The result is equivalent to the previous example where `b` was an array. We can think of the scalar `b` being *stretched* during the arithmetic operation into an array with the same shape as `a`. The new elements in `b`, as shown in **Figure 1**, are simply copies of the original scalar. The stretching analogy is only conceptual. numpy is smart enough to use the original scalar value without actually making copies so that broadcasting operations are as memory and computationally efficient as possible. Because **Example 2** moves less memory, (`b` is a scalar, not an array) around during the multiplication, it is about 10% faster than **Example 1** using the standard numpy on Windows 2000 with one million element arrays.

**Figure 1: In the simplest example of broadcasting, the scalar b is stretched to become an array of with the same shape as a so the shapes are compatible for element-by-element multiplication.**

The rule governing whether two arrays have compatible shapes for broadcasting can be expressed in a single sentence:

## The Broadcasting Rule

In order to broadcast, the size of the

*trailing*axes for both arrays in an operation must either be the same size or one of them must be one.

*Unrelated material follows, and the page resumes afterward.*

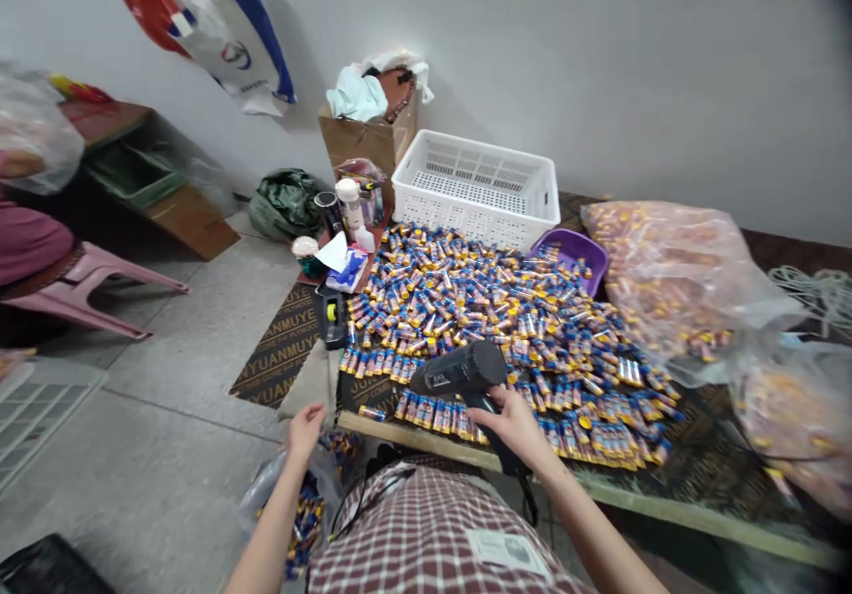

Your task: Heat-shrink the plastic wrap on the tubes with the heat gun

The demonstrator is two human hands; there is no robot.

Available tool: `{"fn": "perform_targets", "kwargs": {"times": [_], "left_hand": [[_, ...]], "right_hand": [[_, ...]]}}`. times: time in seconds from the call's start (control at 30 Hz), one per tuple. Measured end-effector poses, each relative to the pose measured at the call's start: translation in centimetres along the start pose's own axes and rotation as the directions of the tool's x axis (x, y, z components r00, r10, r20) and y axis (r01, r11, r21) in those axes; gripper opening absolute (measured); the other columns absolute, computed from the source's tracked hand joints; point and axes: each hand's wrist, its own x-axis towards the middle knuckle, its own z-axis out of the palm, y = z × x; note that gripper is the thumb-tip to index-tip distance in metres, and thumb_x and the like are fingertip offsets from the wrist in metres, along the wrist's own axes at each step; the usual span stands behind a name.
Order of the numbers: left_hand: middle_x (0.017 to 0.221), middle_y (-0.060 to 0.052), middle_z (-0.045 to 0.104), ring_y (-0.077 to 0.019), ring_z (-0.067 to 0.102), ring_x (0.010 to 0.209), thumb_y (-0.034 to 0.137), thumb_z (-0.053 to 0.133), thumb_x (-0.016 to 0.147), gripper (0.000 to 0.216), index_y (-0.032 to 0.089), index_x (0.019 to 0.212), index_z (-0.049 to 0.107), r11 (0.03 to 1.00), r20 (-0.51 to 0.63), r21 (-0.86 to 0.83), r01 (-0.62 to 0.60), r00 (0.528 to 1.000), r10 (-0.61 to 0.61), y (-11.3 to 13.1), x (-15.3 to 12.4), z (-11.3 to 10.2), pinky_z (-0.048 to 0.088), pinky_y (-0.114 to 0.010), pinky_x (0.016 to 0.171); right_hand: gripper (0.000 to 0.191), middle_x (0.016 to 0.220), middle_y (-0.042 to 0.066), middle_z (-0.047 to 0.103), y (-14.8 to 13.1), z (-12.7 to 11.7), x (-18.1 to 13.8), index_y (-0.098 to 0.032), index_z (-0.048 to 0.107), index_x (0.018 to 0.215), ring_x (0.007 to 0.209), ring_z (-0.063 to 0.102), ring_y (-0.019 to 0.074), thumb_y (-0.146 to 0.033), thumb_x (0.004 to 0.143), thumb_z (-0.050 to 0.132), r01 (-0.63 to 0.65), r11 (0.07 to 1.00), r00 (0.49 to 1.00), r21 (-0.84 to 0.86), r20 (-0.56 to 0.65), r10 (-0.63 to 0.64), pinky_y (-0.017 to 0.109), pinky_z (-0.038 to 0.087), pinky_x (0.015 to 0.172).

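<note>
My right hand (509,421) is wrapped round the handle of a black hair dryer (459,368), with its barrel pointing left above the front rows of tubes. Small printed tubes (459,283) with blue and yellow ends cover much of the low table; those near the front edge stand in lines. My left hand (306,430) hovers just off the table's front left corner. Its fingers are curled together, and nothing shows in them. One lone tube (371,413) lies to its right on the table edge. Below, a clear bag (319,496) holds more tubes.
Behind the tubes stand a white plastic crate (476,190) and a purple basin (576,252). Big clear bags (672,265) of tubes fill the right side. A tape dispenser (333,314) and bottles (350,203) are at left. Farther left, a person sits on a pink stool (99,283).
</note>
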Motion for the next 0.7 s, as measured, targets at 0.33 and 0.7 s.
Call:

If this condition is not met, a `ValueError: frames are not aligned` exception is thrown indicating that the arrays have incompatible shapes. The size of the result array created by broadcast operations is the maximum size along each dimension from the input arrays. Note that the rule does not say anything about the two arrays needing to have the same number of dimensions. So, for example, if you have a 256x256x3 array of RGB values, and you want to scale each color in the image by a different value, you can multiply the image by a one-dimensional array with 3 values. Lining up the sizes of the trailing axes of these arrays according to the broadcast rule shows that they are compatible:

Image (3d array): 256 x 256 x 3 Scale (1d array): 3 Result (3d array): 256 x 256 x 3

In the following example, both the `A` and `B` arrays have axes with length one that are expanded to a larger size in a broadcast operation.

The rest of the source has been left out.